Cette double proportion est une particularité britannique. La plupart des pays fixent un seul ratio pour leur drapeau. Au Royaume-Uni, les deux formats coexistent et sont tous deux considérés comme corrects. Cela signifie qu’un Union Jack acheté dans le commerce peut avoir des proportions sensiblement différentes d’un autre, sans qu’aucun des deux ne soit faux.
L’asymétrie volontaire du dessin
Le drapeau paraît symétrique au premier coup d’oeil, mais il ne l’est pas. Les bandes diagonales rouges de la croix de Saint-Patrick sont décalées par rapport au centre des diagonales blanches de la croix de Saint-André. Ce décalage, appelé contre-changement, empêche qu’une croix prenne visuellement le dessus sur l’autre.
Ce détail a une conséquence pratique : le drapeau a un sens. Accroché à l’envers, le décalage des bandes rouges s’inverse. Hisser un Union Jack à l’envers est d’ailleurs considéré traditionnellement comme un signal de détresse ou une faute protocolaire.
Drapeau de l’Angleterre et drapeau du Royaume-Uni : une confusion fréquente
La croix de Saint-Georges (rouge sur fond blanc) représente l’Angleterre seule. L’Union Jack représente le Royaume-Uni dans son ensemble. Confondre les deux revient à confondre une partie avec le tout.
En contexte sportif, la distinction est nette. Lors de la Coupe du monde de football, l’équipe qui joue est celle d’Angleterre, pas celle du Royaume-Uni. Les supporters brandissent donc la croix de Saint-Georges. Lors des Jeux olympiques, la délégation représente le Royaume-Uni entier et utilise l’Union Jack.
- La croix de Saint-Georges (fond blanc, croix rouge) est le drapeau de l’Angleterre, utilisé dans les compétitions où l’Angleterre joue en tant que nation distincte.
- Le sautoir de Saint-André (fond bleu, croix blanche en X) est le drapeau de l’Écosse, souvent visible lors des matchs du XV écossais de rugby.
- La croix de Saint-Patrick (sautoir rouge sur fond blanc) est historiquement associée à l’Irlande, bien que son usage soit aujourd’hui limité.
- Le Y Ddraig Goch (dragon rouge sur fond blanc et vert) est le drapeau du pays de Galles, absent de l’Union Jack mais omniprésent dans la vie publique galloise.

Aucune loi unique ne définit l’Union Jack comme drapeau national
Le statut juridique du drapeau britannique est lui-même une source de variation. Contrairement à beaucoup d’États qui inscrivent leur drapeau dans leur constitution ou dans un texte législatif précis, l’Union Jack tire son statut de proclamations royales anciennes et de l’usage.

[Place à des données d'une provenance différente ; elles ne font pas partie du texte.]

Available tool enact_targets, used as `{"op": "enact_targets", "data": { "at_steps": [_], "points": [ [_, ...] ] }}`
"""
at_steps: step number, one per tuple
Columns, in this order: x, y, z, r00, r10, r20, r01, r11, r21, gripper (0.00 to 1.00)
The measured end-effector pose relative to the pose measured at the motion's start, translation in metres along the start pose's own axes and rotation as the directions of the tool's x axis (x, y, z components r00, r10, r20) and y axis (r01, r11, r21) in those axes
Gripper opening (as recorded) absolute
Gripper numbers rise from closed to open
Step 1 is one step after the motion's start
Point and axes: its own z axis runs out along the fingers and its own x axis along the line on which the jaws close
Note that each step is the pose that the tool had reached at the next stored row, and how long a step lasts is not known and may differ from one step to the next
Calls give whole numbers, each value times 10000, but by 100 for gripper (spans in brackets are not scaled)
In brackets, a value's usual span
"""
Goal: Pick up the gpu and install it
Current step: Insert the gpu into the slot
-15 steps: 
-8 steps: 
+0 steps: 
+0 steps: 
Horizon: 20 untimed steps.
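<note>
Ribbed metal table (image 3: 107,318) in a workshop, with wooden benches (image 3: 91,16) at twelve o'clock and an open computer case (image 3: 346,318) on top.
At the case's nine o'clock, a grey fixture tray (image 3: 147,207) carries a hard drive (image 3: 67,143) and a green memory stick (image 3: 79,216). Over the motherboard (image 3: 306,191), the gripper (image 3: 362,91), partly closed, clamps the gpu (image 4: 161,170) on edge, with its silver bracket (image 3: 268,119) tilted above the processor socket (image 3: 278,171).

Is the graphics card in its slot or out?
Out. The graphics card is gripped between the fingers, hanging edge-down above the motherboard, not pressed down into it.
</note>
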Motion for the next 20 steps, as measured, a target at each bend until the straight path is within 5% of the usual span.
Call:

Il n’existe pas de loi unique et moderne au Royaume-Uni qui codifie officiellement l’Union Flag comme drapeau national. Son adoption repose sur la tradition et sur des décisions monarchiques successives. Cette absence de cadre législatif strict explique en partie pourquoi plusieurs drapeaux coexistent sans hiérarchie juridique simple dans l’espace public britannique.
Un bâtiment officiel écossais peut arborer le sautoir de Saint-André à côté de l’Union Jack sans enfreindre aucune règle. Les protocoles de pavoisement varient selon les administrations et les nations constitutives, ce qui renforce l’impression d’un paysage vexillologique hétérogène.
Les drapeaux du Royaume-Uni ne se ressemblent pas parce qu’ils ne désignent pas la même chose. L’un représente une union politique construite sur trois siècles, les autres représentent les nations qui composent cette union. Ajoutez à cela deux ratios officiels, une asymétrie volontaire et un cadre juridique fondé sur la coutume plutôt que sur la loi, et l’apparente incohérence devient parfaitement logique.